NAPAWF-San Diego Officially Endorses Props B and C!

NAPAWF-San Diego officially endorses and strongly urges everyone to Vote YES on Props B and C in the upcoming June 3rd, 2014 Primaries. For an easy to read comprehensive guide on the issues in Props B and C, check out Guide to San Diego Props B and C written by one of our own NAPAWF-San Diego members, Korinna Li! The issues are highlighted in her senior thesis project from the University of San Diego.
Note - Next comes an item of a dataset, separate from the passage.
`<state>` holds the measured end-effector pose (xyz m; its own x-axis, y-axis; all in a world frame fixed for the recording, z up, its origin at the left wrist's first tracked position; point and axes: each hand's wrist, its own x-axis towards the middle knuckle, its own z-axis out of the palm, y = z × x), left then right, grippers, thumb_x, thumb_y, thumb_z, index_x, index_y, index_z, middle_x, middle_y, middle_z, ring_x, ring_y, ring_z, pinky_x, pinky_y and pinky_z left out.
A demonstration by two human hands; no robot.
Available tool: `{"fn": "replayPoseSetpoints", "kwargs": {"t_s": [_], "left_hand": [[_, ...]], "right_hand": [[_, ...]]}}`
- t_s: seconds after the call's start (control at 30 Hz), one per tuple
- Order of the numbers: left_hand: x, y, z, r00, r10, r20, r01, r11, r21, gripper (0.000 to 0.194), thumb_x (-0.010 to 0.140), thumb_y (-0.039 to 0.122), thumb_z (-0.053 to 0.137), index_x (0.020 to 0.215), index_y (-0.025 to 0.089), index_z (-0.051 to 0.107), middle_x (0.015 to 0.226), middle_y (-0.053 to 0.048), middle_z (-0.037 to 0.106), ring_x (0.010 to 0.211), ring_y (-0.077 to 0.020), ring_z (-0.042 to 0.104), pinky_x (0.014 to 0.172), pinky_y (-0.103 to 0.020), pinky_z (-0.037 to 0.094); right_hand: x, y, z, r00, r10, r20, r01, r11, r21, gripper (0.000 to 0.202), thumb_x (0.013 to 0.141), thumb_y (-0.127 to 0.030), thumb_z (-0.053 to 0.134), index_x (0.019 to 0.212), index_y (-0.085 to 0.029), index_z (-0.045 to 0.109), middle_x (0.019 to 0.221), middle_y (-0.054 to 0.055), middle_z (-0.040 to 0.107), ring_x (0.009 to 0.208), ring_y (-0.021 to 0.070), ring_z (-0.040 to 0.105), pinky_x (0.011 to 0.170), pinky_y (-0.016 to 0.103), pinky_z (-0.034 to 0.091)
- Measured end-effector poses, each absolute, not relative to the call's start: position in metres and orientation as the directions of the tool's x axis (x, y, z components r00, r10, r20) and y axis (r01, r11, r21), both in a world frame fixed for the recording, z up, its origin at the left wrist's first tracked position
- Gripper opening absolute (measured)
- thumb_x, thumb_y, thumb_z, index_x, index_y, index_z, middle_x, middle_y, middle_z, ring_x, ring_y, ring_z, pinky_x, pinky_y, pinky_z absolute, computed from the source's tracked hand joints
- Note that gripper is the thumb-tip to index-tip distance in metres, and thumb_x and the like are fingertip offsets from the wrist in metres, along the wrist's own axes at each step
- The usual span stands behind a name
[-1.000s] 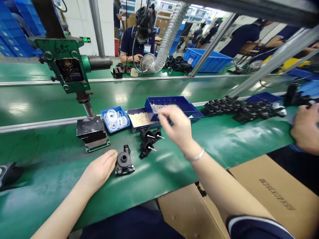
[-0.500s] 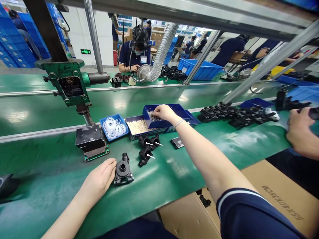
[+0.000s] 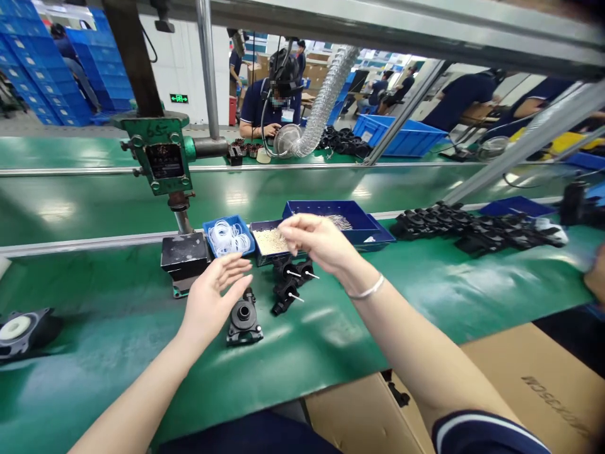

Please scroll down to the section on page 10 entitled “What’s Up With B and C” (if you do not wish read the historical context of Barrio Logan or critical frameworks) OR you can read the section below:

What’s Up With Props B and C

Now for the part you’ve been hoping would hurry up and finally manifest (unless you skipped the mental trudge through the past half+ dozen pages)! I will be breaking down the key arguments of the referendum launched against the Barrio Logan Community Plan Update (hereby referred to as CPU, or Update) by framing the arguments as a pro and con debate. Since this is ultimately about helping you decide how to vote on Props B and C on June 3rd, the arguments will be divided into the pros and con of having the referendum against the CPU, rather than pros and cons of the CPU itself (although I will provide a discussion of that at the end).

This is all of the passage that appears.